TASK ITEM: Images are to be left out; everything else in the listing should be repeated exactly.

DATASET SECTION:
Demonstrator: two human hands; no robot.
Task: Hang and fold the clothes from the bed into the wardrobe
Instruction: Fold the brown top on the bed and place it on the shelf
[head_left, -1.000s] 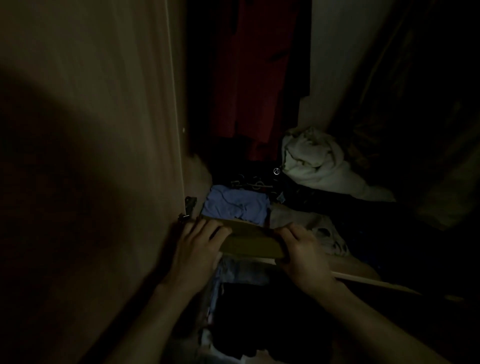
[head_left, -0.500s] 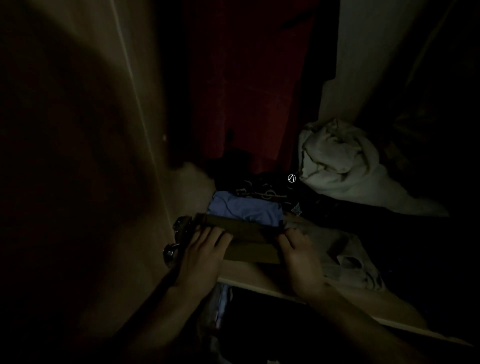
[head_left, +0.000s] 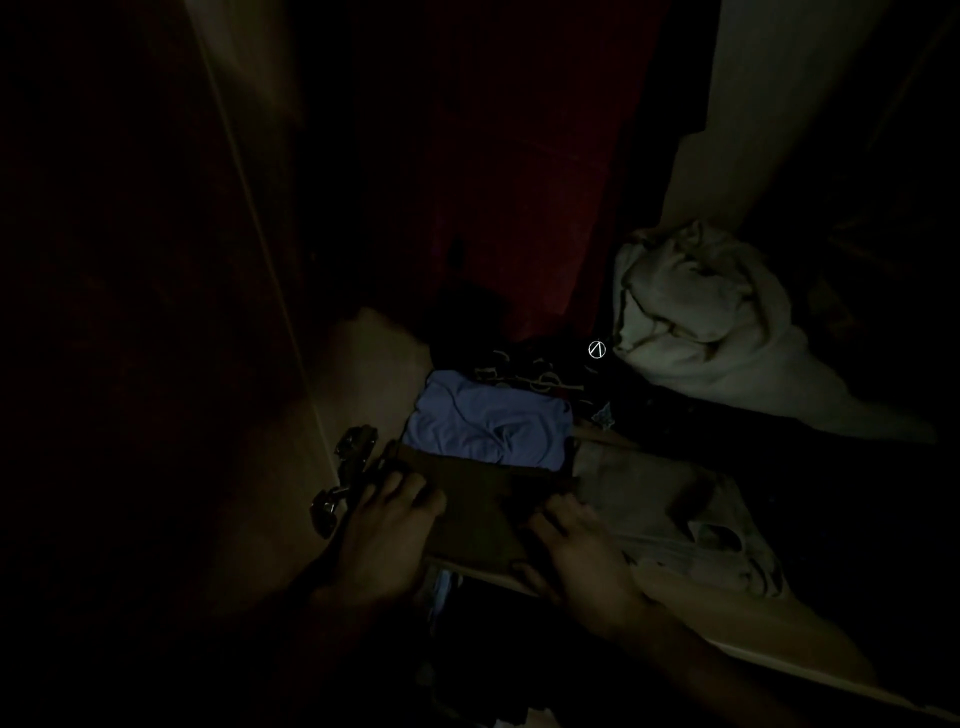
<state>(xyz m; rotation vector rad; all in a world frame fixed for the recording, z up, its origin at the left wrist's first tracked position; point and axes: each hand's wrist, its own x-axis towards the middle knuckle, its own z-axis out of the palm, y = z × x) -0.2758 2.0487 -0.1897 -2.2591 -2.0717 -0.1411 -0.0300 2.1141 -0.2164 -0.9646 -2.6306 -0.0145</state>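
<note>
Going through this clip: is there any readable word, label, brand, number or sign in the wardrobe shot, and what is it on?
No readable words or numbers.
Small white circle emblem with a slash, on dark clothing at the back of the shelf: a sign only, no letters.
Pale looping print on the black garment behind the blue folded garment: too dim to read.

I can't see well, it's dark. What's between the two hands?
The folded brown garment lies between the left hand and right hand, seen in the head view.

One head-worn camera looks forward and down into a dim wardrobe. It sits close above the shelf (head_left: 737, 618) edge.
</note>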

ANSWER TO THIS PROBLEM:
Demonstrator: two human hands; no robot.
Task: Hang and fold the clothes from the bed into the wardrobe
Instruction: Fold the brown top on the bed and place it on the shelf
[head_left, -1.000s] 
[head_left, -0.500s] 
[head_left, +0.000s] 
<state>(xyz m; rotation vector rad; all in a world frame fixed for the recording, z up, its origin at the left wrist's first tracked position; point and axes: each hand's wrist, its own x-axis towards the middle knuckle, its own z-axis out of the palm, y = z × x) -0.2758 2.0487 -0.1897 -2.2591 -2.0717 -0.1411 -0.0300 2.1141 -0.2164 -0.9646 -2.6306 -0.0145</state>
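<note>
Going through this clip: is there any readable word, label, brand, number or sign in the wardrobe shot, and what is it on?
No readable words or numbers.
Small white circle emblem with a slash, on dark clothing at the back of the shelf: a sign only, no letters.
Pale looping print on the black garment behind the blue folded garment: too dim to read.

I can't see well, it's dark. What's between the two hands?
The folded brown garment lies between the left hand and right hand, seen in the head view.

One head-worn camera looks forward and down into a dim wardrobe. It sits close above the shelf (head_left: 737, 618) edge.
</note>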

No more output will be added to the exercise.